* **INSTRUCTIONS FOR THE TASK**: Exact transcription begins at the first line of the material below and ends with the line holding "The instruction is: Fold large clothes"; pictures are skipped.

* **COLLECTED DATA**:
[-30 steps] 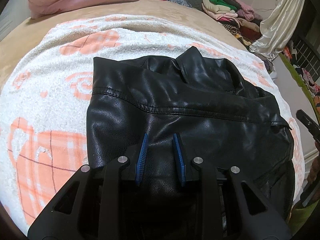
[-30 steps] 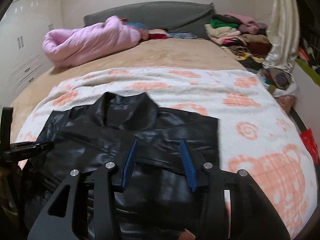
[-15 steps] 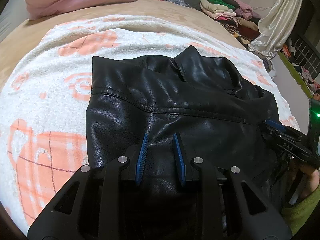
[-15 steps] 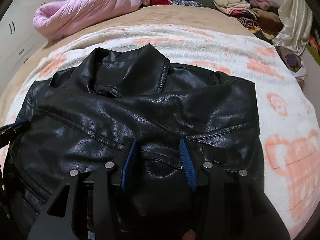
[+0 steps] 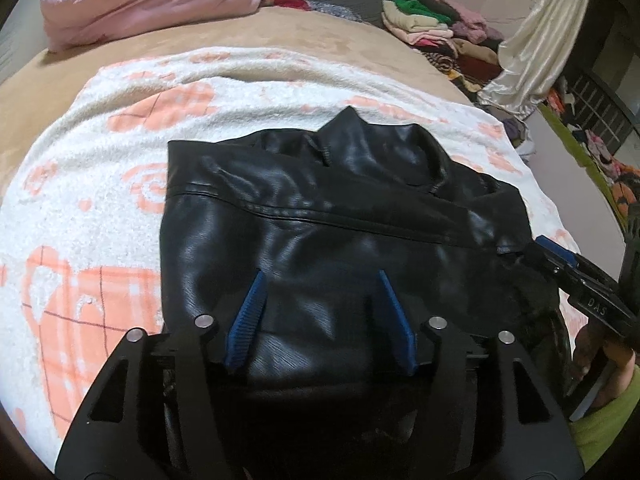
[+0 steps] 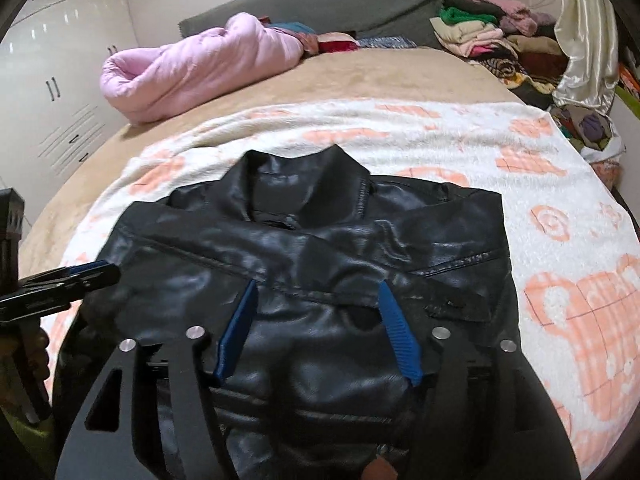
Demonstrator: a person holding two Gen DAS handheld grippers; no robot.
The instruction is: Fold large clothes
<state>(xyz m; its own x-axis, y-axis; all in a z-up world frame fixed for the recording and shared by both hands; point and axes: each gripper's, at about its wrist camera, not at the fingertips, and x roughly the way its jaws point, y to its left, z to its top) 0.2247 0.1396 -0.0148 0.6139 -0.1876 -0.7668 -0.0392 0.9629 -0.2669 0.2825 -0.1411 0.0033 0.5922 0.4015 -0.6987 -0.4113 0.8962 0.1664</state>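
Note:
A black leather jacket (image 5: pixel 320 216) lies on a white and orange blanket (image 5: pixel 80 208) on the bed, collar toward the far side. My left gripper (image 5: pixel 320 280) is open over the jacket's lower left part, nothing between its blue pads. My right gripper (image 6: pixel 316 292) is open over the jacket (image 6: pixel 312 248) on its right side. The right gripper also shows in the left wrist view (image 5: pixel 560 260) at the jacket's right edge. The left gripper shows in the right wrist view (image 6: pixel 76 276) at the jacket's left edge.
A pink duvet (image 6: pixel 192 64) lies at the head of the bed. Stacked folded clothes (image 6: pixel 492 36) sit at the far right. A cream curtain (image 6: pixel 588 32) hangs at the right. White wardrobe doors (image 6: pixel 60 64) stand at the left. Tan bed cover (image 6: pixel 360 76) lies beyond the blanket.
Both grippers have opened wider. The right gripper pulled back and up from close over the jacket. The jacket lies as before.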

* **ANSWER TO THIS EXERCISE**:
[-30 steps] 
[-30 steps] 
[-15 steps] 
[-15 steps] 
[+0 steps] 
[+0 steps] 
Demonstrator: a person holding two Gen DAS handheld grippers; no robot.
The instruction is: Fold large clothes

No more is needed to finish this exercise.